WHAT YOU HAVE TO DO: A complete response lists each line of the data below that includes the word "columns".

STORED DATA:

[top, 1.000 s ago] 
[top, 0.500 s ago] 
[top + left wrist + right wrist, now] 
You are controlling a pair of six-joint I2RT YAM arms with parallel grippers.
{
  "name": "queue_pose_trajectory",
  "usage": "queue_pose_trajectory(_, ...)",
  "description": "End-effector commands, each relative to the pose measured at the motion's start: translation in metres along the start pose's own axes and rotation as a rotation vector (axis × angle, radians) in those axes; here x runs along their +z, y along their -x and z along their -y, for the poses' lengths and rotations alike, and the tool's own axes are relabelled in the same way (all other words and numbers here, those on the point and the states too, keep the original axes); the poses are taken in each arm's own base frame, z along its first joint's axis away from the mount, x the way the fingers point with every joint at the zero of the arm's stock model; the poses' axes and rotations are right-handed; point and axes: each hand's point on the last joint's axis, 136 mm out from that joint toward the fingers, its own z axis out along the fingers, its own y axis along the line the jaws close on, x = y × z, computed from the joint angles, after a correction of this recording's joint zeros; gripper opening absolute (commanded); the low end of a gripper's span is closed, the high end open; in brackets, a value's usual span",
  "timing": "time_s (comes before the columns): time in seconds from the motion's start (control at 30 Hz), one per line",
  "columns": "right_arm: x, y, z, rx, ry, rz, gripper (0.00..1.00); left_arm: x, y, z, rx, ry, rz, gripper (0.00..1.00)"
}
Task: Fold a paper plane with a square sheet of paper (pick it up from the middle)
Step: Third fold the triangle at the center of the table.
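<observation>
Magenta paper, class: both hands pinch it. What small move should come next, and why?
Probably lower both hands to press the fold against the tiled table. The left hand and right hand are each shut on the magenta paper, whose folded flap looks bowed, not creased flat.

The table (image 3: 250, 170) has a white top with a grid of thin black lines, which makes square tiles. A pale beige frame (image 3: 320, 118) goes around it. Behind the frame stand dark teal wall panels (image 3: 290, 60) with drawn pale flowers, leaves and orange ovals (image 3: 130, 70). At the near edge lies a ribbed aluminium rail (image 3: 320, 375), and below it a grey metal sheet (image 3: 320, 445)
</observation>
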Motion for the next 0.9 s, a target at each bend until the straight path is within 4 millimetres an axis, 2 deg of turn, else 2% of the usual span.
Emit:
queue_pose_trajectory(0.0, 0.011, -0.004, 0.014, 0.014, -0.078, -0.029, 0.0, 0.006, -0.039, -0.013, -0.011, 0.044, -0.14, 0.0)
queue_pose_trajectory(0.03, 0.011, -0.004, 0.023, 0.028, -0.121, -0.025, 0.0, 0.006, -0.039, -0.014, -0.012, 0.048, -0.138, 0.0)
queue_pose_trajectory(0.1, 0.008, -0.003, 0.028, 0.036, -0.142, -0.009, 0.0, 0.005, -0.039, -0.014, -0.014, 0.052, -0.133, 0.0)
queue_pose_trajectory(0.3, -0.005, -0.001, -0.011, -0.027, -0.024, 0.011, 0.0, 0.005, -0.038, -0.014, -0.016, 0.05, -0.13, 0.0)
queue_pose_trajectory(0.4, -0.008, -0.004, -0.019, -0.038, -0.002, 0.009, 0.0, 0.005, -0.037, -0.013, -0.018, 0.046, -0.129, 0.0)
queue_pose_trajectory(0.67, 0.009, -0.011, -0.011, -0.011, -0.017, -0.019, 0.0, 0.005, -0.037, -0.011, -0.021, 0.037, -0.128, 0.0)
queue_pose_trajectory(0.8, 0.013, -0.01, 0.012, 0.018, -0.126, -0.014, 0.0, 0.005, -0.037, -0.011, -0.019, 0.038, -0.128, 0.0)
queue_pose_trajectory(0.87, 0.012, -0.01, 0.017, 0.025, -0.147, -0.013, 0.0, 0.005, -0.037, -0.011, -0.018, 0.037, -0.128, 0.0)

OUTPUT FOR THIS EXERCISE:
  "timing": "time_s (comes before the columns): time in seconds from the motion's start (control at 30 Hz), one per line",
  "columns": "right_arm: x, y, z, rx, ry, rz, gripper (0.00..1.00); left_arm: x, y, z, rx, ry, rz, gripper (0.00..1.00)"

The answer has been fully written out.